• **Task**: Below are records; report how many of their lines contain the word "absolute", giving only the number.
BEGIN Dataset
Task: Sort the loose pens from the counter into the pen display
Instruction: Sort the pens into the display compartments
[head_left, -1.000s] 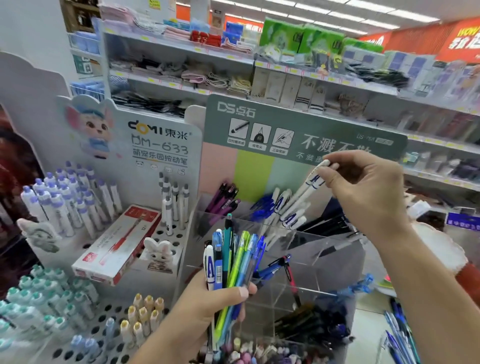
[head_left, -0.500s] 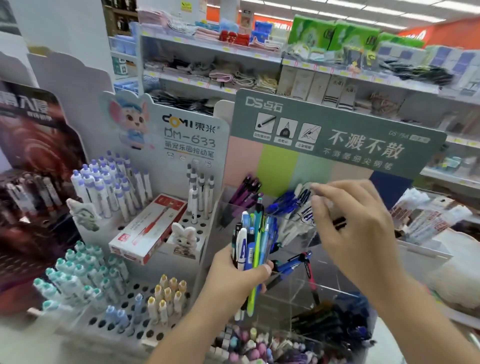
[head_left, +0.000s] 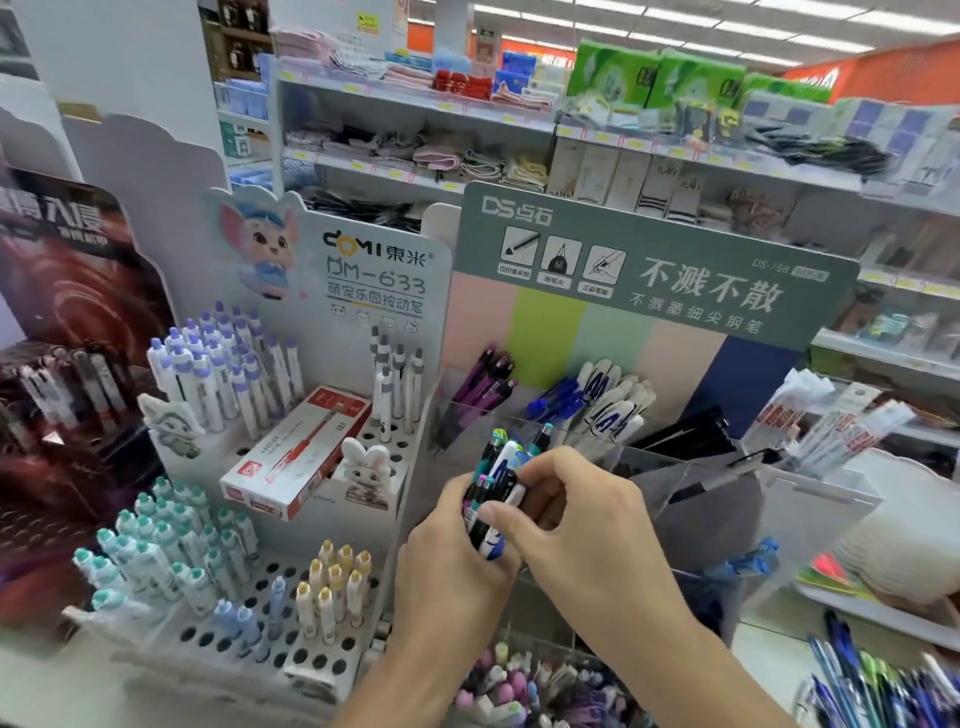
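Note:
My left hand (head_left: 452, 566) grips a bunch of mixed pens (head_left: 497, 457) upright in front of the pen display (head_left: 649, 270), a clear acrylic rack under a green header. My right hand (head_left: 587, 525) is against the bunch, with thumb and fingertips pinching a white and blue pen (head_left: 493, 543) in it. The rack's back compartments hold purple pens (head_left: 488, 379), blue pens (head_left: 556, 400), white pens (head_left: 615, 395) and black pens (head_left: 691, 431). More loose pens (head_left: 883, 686) lie blurred at the bottom right.
A white peg-hole stand (head_left: 291, 654) on the left holds capped pens, with a red pen box (head_left: 296, 452) lying across it. A lower bin of pastel items (head_left: 519, 686) sits below my hands. Packaged refills (head_left: 821, 426) lean at the right. Store shelves fill the background.
My right hand carried a white pen down into the white-pen compartment, let it go, and came back to the bunch. The view shifted right and closer.

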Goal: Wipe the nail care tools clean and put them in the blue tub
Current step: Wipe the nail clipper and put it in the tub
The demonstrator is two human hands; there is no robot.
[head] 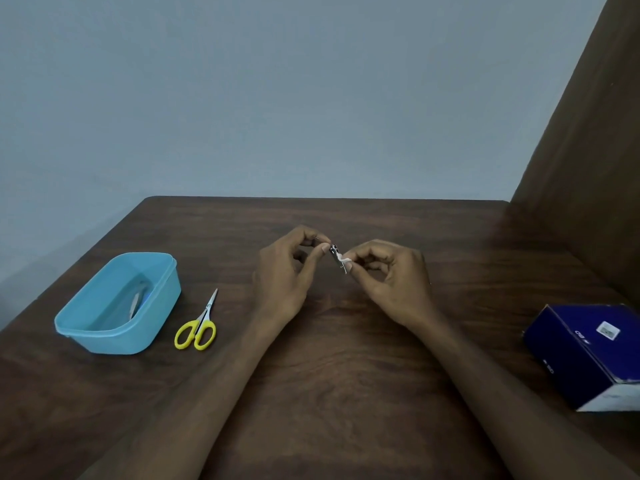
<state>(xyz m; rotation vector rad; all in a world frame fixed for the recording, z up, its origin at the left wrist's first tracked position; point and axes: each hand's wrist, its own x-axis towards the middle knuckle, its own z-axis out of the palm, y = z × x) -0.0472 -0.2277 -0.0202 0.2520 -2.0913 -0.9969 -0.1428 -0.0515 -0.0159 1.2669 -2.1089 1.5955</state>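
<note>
Plain blue-grey wall behind, dark brown wood surface (346, 358) filling the lower half of the frame, and a brown panel running up the right edge.

Dead centre of the frame both hands are raised a bit over the surface with a small metal nail clipper (337, 259) between them. Its long axis runs from upper left down to lower right, pretty steep. The left hand (287, 271) has the upper end pinched between thumb and forefinger, other fingers curled loosely behind. The right hand (388, 275) has a tight grip too, fingertips pressing a little white wipe (345, 260) against the lower part of the clipper. So both grips are closed on something, nothing spare.

The bit that matters for what comes after: the blue tub (86, 327) sits well off at the left of the frame, and the clipper has to travel left and toward the bottom of the frame to get there. The left hand is the nearer one, so I'd guess that's the hand that carries it over once the wiping's finished.

There's already something slim and metal lying in the tub, can't tell exactly what. Yellow-handled scissors (199, 327) lie just beside the tub on its right, tips pointing toward the top of the frame, not yet in. Dark blue box (588, 351) at the far right.
</note>
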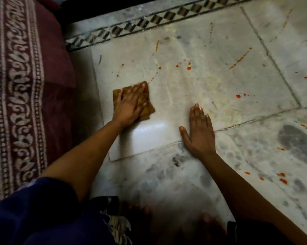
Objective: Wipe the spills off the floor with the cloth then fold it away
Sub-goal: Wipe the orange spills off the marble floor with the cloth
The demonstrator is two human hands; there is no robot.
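A maroon bedspread [25, 85] with pale scrollwork bands hangs at the left. Just right of its upper part, a checkered border strip [149, 20] runs diagonally up and away. Below the bedspread, at the bottom edge, lies dark blue clothing [43, 213].

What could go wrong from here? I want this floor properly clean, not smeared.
The cloth under the left hand already looks stained, so it may smear the orange drops rather than lift them. The right hand braces on glossy floor and could slip. Far splashes near the right arm may get missed.
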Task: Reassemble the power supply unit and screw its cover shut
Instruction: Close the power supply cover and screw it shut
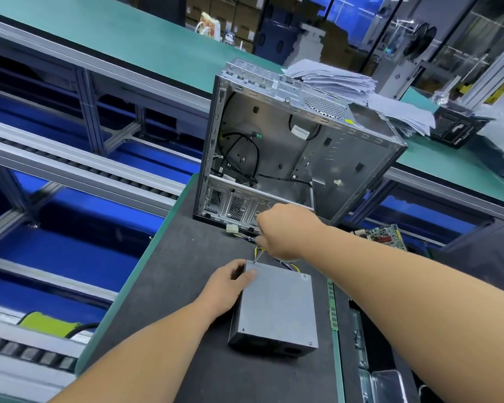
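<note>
Power supply unit (277, 303) on dark mat, left hand (230, 282) gripping its corner, right hand (282, 232) holding screwdriver (256, 257)

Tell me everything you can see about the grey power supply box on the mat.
The power supply unit is a grey metal box lying flat on the dark mat, cover on top. Coloured wires leave its far end. The left hand grips its far left corner; the right hand holds a thin tool down at that corner.
</note>
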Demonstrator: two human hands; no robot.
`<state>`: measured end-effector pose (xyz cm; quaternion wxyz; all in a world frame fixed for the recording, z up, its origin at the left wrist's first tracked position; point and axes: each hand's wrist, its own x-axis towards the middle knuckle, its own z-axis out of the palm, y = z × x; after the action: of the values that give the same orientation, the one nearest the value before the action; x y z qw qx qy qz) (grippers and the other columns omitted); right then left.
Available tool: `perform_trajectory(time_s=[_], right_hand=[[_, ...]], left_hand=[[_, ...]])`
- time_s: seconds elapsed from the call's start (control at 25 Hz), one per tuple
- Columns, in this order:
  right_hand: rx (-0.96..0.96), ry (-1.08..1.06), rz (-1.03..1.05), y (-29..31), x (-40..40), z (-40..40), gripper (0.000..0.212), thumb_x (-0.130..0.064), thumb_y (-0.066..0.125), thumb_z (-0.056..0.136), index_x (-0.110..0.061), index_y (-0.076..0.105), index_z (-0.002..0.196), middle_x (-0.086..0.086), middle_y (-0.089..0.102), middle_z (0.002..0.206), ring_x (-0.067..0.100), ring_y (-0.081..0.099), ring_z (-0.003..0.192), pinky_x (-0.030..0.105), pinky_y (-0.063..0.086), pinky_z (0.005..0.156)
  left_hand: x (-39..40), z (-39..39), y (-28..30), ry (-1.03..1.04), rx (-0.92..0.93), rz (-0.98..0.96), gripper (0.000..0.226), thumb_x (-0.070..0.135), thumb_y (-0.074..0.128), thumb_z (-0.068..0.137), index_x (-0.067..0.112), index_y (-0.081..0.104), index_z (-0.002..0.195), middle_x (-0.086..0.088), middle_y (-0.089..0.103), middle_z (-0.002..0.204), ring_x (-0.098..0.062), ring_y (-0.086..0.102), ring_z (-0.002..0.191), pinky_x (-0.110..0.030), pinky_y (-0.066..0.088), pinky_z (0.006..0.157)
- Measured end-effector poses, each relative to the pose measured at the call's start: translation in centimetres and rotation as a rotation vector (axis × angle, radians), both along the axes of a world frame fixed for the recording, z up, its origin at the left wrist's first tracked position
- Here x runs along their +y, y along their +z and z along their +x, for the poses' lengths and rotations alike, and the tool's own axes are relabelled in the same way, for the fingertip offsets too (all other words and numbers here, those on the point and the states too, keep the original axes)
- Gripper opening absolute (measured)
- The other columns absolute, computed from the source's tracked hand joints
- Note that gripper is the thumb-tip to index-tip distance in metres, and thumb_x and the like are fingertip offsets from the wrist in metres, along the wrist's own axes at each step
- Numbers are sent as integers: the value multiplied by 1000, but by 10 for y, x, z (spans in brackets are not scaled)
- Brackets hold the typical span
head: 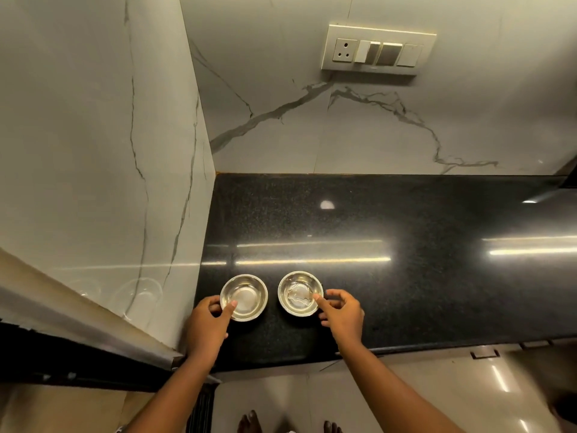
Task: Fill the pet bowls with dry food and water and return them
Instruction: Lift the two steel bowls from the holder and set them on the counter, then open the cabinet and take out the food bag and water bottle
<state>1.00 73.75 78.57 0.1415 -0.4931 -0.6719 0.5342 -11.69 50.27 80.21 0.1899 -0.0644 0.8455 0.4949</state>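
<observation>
Two small steel bowls stand side by side on the black granite counter [406,292], near its left front corner. My left hand [207,326] grips the near-left rim of the left bowl [248,292], thumb inside the rim. My right hand [342,314] holds the right rim of the right bowl [296,290], thumb over the edge. The right bowl holds a little rippling clear water. The left bowl looks shiny inside; I cannot tell whether it holds anything. No dry food is in view.
A marble wall panel [93,151] rises directly left of the bowls. The marble backsplash carries a socket and switch plate [377,50]. The counter stretches right. A drawer handle [485,353] sits below its front edge, and my bare feet stand on the tiled floor.
</observation>
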Motion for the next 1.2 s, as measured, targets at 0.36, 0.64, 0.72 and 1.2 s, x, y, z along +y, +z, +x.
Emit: perform_trajectory(time_s=[0.36,0.64,0.72,1.2], right_hand=[[-38,136,574,41,11,-4,37,-50,76,84,-29,67,114,-13,63,100,11,58,100,36,55,81],[178,115,847,120,42,-12,38,-51,73,85,-27,67,114,-10,65,99,9,58,92,33,54,79],[259,86,914,151,56,-14,37,-50,72,87,-28,66,116,-12,65,100,7,58,92,33,54,79],[642,22,1259,340,185,-16,49,-53,67,89,-19,66,125,-3,70,119,9,64,108,19,52,92]], left_hand=[[36,2,48,-232,347,-343,80,66,53,85,24,30,150,-12,40,152,-36,35,137,-58,38,103],[104,-2,111,-341,396,108,68,70,50,81,30,49,136,-1,56,132,-27,47,127,-51,43,104],[123,-2,130,-384,420,186,59,68,54,81,34,51,129,5,56,123,-23,52,122,-46,46,99],[265,24,297,-415,568,562,50,54,59,76,35,50,122,4,61,124,-17,62,115,-25,55,90]])
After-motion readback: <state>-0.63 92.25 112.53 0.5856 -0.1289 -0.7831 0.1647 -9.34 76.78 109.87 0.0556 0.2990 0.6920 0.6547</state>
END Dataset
• **Answer to the exercise**: 2